WHAT YOU WILL DO: Which lines in the material below contain the word "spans"? Copy each of them.

DATA EXTRACT:
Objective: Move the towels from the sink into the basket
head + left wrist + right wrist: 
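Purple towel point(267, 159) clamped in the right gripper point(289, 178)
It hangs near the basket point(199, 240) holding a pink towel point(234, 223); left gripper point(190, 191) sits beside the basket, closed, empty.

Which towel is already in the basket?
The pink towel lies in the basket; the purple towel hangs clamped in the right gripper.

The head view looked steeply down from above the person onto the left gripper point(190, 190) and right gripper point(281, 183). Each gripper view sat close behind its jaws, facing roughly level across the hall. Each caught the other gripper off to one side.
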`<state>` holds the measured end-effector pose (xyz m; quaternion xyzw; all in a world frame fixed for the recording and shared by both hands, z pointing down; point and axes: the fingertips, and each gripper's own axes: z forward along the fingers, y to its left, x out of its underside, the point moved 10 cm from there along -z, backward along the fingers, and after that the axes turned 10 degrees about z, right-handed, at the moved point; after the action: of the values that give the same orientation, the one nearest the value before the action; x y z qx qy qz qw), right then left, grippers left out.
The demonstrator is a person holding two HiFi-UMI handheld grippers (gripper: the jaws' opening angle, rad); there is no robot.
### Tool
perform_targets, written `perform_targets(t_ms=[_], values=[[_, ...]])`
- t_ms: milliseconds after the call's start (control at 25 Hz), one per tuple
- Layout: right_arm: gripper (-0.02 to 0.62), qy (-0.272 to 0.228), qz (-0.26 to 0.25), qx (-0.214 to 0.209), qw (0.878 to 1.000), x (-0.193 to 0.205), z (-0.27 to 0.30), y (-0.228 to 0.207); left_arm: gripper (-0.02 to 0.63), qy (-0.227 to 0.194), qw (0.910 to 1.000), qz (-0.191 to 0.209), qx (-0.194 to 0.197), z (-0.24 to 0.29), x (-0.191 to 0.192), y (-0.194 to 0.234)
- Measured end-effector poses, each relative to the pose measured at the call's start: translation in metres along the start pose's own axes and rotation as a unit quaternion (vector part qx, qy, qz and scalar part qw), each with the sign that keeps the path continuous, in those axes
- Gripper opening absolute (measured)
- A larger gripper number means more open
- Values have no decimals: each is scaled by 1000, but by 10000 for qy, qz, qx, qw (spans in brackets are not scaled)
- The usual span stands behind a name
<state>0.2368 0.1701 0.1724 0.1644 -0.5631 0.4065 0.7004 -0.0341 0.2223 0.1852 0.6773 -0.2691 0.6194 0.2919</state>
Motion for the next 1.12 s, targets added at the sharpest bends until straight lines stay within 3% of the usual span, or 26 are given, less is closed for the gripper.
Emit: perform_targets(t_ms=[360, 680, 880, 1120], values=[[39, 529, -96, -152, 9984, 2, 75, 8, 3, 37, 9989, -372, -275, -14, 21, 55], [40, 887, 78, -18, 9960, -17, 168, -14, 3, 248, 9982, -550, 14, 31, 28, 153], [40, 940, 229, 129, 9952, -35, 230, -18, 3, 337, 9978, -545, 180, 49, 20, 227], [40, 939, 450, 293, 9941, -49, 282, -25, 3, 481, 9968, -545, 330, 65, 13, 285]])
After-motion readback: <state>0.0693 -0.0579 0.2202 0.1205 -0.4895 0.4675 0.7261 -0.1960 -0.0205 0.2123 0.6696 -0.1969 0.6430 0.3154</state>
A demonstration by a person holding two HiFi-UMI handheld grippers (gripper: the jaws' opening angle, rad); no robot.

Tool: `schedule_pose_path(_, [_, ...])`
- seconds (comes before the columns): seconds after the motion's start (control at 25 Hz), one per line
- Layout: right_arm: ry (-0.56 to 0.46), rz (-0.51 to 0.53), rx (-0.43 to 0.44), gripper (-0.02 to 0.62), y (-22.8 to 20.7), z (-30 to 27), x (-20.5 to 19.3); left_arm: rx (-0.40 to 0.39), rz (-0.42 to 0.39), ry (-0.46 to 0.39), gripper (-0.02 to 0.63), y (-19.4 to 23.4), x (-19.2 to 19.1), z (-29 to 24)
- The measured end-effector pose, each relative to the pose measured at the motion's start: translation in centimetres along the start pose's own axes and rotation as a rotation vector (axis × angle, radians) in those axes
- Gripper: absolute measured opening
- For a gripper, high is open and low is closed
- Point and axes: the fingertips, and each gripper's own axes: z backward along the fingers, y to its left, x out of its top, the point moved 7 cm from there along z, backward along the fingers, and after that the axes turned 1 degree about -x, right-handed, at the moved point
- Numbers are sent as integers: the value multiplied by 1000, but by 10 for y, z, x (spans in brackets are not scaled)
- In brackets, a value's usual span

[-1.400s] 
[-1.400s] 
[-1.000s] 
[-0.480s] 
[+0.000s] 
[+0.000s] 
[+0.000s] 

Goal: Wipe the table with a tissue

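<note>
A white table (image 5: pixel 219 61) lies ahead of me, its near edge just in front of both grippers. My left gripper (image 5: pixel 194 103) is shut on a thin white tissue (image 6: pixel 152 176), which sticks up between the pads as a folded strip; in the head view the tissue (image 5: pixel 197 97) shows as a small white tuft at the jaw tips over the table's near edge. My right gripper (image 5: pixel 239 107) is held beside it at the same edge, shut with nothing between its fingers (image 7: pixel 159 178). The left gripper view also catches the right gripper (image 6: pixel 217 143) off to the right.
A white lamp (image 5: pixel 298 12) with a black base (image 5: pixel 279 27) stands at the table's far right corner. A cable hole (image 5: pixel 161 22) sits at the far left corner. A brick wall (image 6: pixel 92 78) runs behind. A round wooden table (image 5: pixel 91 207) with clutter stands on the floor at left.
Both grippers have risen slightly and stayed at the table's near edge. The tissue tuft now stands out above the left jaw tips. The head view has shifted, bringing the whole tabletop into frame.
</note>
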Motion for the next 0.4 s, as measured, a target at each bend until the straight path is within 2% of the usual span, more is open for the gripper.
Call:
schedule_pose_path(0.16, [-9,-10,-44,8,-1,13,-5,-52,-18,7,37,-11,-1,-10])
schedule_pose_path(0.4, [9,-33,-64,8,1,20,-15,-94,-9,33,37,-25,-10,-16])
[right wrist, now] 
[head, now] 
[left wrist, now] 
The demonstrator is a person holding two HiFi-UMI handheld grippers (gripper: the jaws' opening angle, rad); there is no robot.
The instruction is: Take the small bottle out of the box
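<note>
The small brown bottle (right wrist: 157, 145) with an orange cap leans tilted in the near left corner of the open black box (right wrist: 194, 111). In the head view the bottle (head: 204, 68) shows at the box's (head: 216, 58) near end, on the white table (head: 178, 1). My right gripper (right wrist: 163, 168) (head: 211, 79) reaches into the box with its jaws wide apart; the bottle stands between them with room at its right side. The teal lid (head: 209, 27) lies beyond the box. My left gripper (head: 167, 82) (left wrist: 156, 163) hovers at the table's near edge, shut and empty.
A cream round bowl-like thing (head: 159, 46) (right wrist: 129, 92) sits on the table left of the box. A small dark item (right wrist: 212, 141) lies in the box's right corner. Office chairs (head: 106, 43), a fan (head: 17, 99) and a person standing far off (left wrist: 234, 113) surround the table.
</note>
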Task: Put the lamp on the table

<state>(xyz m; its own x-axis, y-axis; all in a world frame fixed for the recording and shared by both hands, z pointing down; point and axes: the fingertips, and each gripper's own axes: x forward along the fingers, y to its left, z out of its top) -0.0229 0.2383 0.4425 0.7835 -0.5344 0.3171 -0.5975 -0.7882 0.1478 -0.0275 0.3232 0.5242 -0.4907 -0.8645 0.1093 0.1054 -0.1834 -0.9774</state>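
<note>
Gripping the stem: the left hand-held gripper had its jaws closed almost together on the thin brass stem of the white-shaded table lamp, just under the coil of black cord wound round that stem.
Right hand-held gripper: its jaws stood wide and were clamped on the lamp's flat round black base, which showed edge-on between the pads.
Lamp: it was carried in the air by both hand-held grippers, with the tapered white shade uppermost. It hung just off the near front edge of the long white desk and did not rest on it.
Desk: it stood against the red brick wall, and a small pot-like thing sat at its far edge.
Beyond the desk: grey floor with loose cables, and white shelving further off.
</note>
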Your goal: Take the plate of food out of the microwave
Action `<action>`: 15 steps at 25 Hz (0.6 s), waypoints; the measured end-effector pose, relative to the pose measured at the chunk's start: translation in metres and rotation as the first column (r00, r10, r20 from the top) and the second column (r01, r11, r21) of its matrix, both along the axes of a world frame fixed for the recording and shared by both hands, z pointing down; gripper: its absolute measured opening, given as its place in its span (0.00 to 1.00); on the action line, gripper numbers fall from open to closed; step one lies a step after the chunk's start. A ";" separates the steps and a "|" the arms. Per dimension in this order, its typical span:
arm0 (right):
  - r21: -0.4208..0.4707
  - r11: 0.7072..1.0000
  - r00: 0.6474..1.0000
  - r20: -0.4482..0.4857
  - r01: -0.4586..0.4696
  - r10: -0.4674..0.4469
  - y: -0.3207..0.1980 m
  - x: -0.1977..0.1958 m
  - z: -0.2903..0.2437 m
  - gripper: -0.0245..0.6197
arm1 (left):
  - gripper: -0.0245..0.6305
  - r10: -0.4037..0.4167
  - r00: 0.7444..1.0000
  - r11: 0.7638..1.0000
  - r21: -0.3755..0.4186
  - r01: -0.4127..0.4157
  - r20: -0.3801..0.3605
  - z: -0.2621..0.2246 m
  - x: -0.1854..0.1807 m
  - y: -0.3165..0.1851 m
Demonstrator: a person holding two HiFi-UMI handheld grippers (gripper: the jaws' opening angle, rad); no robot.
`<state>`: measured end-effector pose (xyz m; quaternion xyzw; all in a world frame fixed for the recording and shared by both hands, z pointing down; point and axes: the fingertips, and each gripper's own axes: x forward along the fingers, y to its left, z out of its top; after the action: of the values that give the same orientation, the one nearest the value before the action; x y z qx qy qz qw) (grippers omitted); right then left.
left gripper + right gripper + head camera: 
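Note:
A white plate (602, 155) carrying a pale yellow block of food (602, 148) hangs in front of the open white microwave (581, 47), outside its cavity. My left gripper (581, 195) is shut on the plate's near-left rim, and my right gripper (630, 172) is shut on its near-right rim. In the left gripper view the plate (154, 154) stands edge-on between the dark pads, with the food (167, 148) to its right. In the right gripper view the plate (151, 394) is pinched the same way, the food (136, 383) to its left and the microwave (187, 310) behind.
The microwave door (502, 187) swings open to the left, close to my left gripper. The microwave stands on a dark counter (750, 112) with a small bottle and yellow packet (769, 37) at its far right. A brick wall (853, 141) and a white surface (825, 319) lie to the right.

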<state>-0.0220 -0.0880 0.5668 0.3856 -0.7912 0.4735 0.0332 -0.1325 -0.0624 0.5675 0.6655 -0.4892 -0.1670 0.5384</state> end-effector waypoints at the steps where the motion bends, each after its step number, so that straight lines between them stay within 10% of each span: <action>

OUTPUT:
- Values have no decimals: each is scaled by 1000, but by 10000 for qy, qz, qx, qw (spans in brackets are not scaled)
- Numbers are sent as integers: the value multiplied by 1000, but by 10 for y, z, x (spans in brackets are not scaled)

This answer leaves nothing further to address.